Alanis Morissette, “Alanis Unplugged” (1999)

このアルバムはいいなあ、と思う。いつものアルバムのどこが自分の体に合わないのかと言えば、曲自体というよりは、エレクトリックなバックのアレンジの気色悪さに原因があるらしいと悟る。

一曲目の“You learn”からとてもいい。“No pressure over Cappuccino”“That would be good”“aprincess familiar”といい感じで続く。

“ironic”に関しては、元のバージョンの方がいいな。

Alanis Morissette, “jagged little pill” (1995)

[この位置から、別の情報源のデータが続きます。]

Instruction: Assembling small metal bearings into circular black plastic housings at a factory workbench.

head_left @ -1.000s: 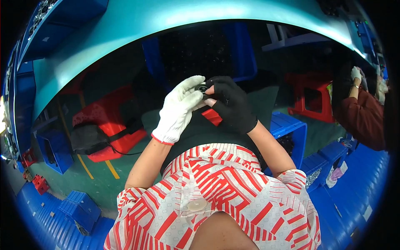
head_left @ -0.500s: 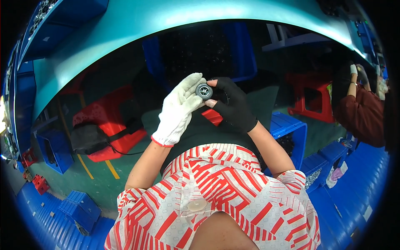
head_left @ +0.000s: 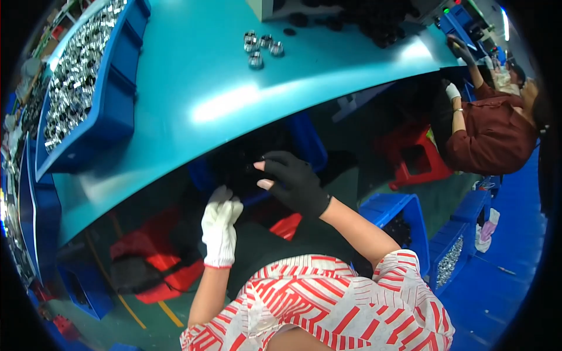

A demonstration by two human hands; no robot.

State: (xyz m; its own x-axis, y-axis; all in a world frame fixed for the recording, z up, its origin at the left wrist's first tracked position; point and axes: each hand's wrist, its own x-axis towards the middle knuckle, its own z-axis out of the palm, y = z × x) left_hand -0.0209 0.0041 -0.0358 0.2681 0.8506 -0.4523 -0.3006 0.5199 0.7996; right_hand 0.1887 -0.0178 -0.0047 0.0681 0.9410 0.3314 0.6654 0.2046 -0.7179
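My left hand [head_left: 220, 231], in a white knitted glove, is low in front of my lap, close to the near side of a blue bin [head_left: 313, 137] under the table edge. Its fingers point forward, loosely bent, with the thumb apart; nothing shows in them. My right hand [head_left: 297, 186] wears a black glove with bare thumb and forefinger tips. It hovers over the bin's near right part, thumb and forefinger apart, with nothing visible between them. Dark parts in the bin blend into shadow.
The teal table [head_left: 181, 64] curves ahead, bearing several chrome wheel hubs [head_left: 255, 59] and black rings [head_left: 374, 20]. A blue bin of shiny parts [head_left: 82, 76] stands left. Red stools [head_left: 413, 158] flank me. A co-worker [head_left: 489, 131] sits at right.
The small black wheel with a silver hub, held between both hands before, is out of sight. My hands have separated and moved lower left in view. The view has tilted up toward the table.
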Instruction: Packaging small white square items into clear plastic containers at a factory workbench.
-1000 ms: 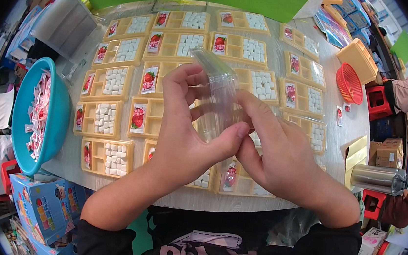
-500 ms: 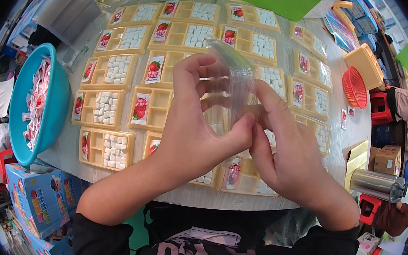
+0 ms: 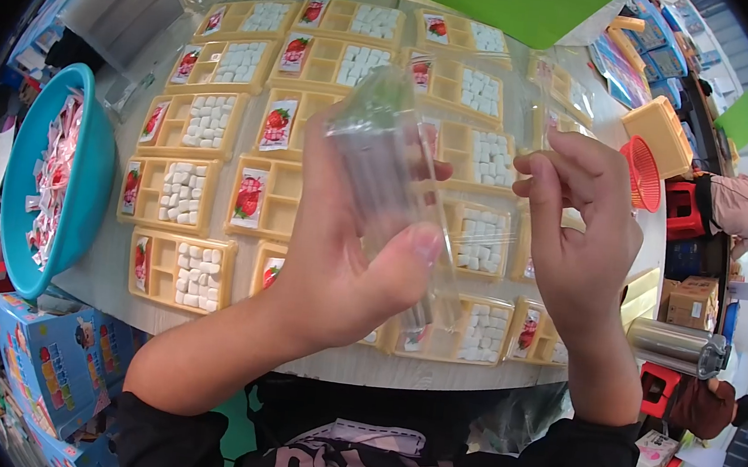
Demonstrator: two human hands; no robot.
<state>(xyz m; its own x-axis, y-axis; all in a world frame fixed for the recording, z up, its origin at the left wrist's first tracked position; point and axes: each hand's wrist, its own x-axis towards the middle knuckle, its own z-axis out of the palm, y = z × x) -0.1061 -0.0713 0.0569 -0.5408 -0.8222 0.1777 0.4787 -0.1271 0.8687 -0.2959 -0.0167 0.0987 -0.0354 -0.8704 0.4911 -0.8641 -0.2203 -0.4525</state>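
Several glossy, clear plastic covers (image 3: 375,163) stand stacked.

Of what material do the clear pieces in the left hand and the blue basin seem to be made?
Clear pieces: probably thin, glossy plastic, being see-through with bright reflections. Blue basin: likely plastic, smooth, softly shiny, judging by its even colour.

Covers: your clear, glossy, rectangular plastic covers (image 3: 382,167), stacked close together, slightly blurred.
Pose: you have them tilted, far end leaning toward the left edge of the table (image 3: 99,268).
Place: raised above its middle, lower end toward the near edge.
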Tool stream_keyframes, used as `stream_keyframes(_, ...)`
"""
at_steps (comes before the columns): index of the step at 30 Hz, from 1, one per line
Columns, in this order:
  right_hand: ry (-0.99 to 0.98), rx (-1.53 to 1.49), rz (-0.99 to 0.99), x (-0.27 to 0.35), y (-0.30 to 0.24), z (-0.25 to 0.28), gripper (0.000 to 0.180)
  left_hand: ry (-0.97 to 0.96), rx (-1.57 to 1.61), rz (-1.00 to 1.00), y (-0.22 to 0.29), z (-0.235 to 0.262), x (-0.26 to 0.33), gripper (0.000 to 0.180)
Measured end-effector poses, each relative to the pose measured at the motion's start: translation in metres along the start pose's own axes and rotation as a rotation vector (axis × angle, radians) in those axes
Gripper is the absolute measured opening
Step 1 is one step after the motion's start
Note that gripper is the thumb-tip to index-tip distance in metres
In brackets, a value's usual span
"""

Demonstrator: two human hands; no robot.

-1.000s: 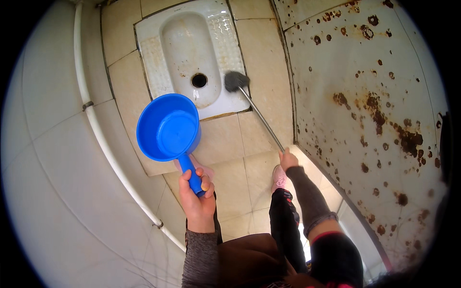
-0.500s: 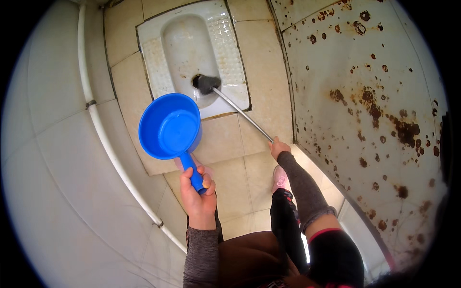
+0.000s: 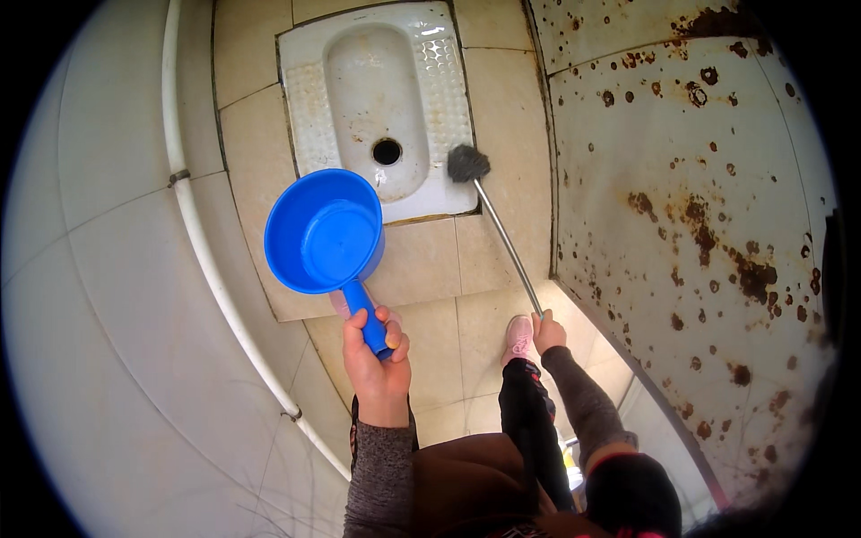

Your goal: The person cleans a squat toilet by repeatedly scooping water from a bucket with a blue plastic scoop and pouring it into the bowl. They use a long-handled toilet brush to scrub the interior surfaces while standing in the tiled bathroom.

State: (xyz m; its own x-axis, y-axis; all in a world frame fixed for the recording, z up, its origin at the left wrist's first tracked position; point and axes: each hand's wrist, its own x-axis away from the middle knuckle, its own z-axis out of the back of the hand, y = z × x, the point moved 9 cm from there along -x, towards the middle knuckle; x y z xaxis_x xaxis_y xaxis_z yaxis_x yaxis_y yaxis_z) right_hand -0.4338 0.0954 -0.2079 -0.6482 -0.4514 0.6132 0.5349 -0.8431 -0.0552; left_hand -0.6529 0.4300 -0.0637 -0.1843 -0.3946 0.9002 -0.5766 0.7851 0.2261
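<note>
Scrubbing at the squat toilet, dipper held ready

A blue dipper is gripped by its handle in the left hand, fingers wrapped fully round the handle. The dipper is held level above the floor tiles, just in front of the squat toilet, its bowl facing up. Whether any water is in it cannot be told; the inside looks plain blue.

A long-handled brush is held in the right hand, fingers closed on the end of the metal rod. The dark brush head is set on the right rim of the toilet pan, beside the ribbed foot rest, not in the drain hole.

Progress, as judged: the pan looks mostly white with some marks near the hole, so scrubbing seems partly done. The rim is being worked now. Rinsing with the dipper appears not yet done, as it is not tipped.

A pink shoe is seen on the floor near the right hand. A white pipe runs along the left wall. A rust-spotted door stands on the right.
</note>
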Motion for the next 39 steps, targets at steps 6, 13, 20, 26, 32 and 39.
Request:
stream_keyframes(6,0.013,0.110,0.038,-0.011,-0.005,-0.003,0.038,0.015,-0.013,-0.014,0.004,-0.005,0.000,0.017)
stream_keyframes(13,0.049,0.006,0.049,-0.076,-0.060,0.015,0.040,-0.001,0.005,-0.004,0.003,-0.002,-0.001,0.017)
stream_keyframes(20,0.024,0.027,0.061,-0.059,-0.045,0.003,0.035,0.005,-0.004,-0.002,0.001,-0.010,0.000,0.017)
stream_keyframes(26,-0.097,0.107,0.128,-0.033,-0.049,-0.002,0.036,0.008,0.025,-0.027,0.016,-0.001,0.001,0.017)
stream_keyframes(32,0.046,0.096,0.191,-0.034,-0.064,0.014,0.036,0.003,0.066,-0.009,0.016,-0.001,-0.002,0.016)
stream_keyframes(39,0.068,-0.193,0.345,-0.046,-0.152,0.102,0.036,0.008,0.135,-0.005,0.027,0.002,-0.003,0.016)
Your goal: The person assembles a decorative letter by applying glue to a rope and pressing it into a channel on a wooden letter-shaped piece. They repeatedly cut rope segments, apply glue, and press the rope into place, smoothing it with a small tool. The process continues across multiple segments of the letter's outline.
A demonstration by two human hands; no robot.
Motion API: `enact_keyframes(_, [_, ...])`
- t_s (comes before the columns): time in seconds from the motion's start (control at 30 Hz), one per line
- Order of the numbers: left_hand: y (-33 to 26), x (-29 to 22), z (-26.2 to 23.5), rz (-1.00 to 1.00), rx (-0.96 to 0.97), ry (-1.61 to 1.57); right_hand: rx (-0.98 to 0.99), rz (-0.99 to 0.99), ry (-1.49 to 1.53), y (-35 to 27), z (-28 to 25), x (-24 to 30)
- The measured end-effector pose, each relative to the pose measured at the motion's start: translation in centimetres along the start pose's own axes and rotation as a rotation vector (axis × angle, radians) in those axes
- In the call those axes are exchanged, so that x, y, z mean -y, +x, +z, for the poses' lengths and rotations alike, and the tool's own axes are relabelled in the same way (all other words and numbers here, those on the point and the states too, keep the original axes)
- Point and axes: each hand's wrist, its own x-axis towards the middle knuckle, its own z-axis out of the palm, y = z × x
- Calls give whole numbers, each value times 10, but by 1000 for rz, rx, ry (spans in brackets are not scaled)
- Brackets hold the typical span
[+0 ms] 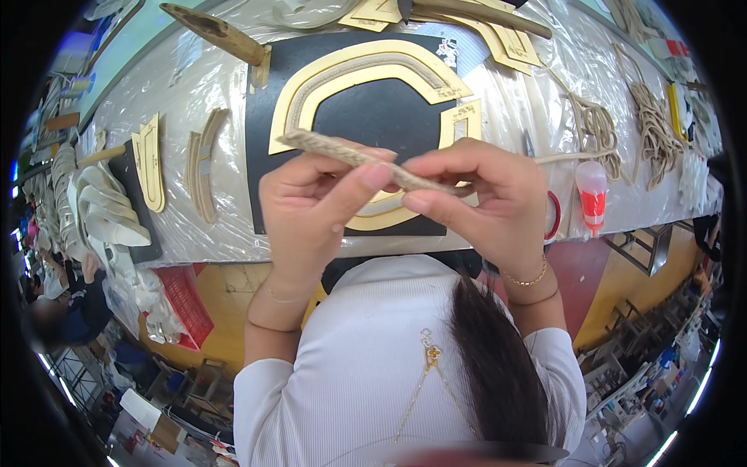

これがソロデビューアルバムらしい。一番強烈な印象を与えたのは、大当たりした“ironic”だろう。この曲のサビは頭にこびりついて離れない。この当時私はアメリカにいて、ケーブルTVのMTVで流れているこの曲のビデオクリップを何度となく見た記憶がある。あるときカナダ人の仕事仲間が、私のアパートに泊まりに来ていたのだが、ビデオを見ながら「この人はカナダ人なんだ。」と言っていたのが思い出される。

フォークっぽさを残したシンガーソングライターとしての顔と、ぶち切れかけたロッカーとしての双方の顔が思わぬタイミングで入れ替わる、その自由さに圧倒されてしまう。たとえば、三曲目“Perfect”の、昔ながらのフォークっぽい導入部は、なんと綺麗なことだろうか。かと思えば、いきなりの一曲目“All I really want”でのロッカー振りは、なんと激しいことだろうか。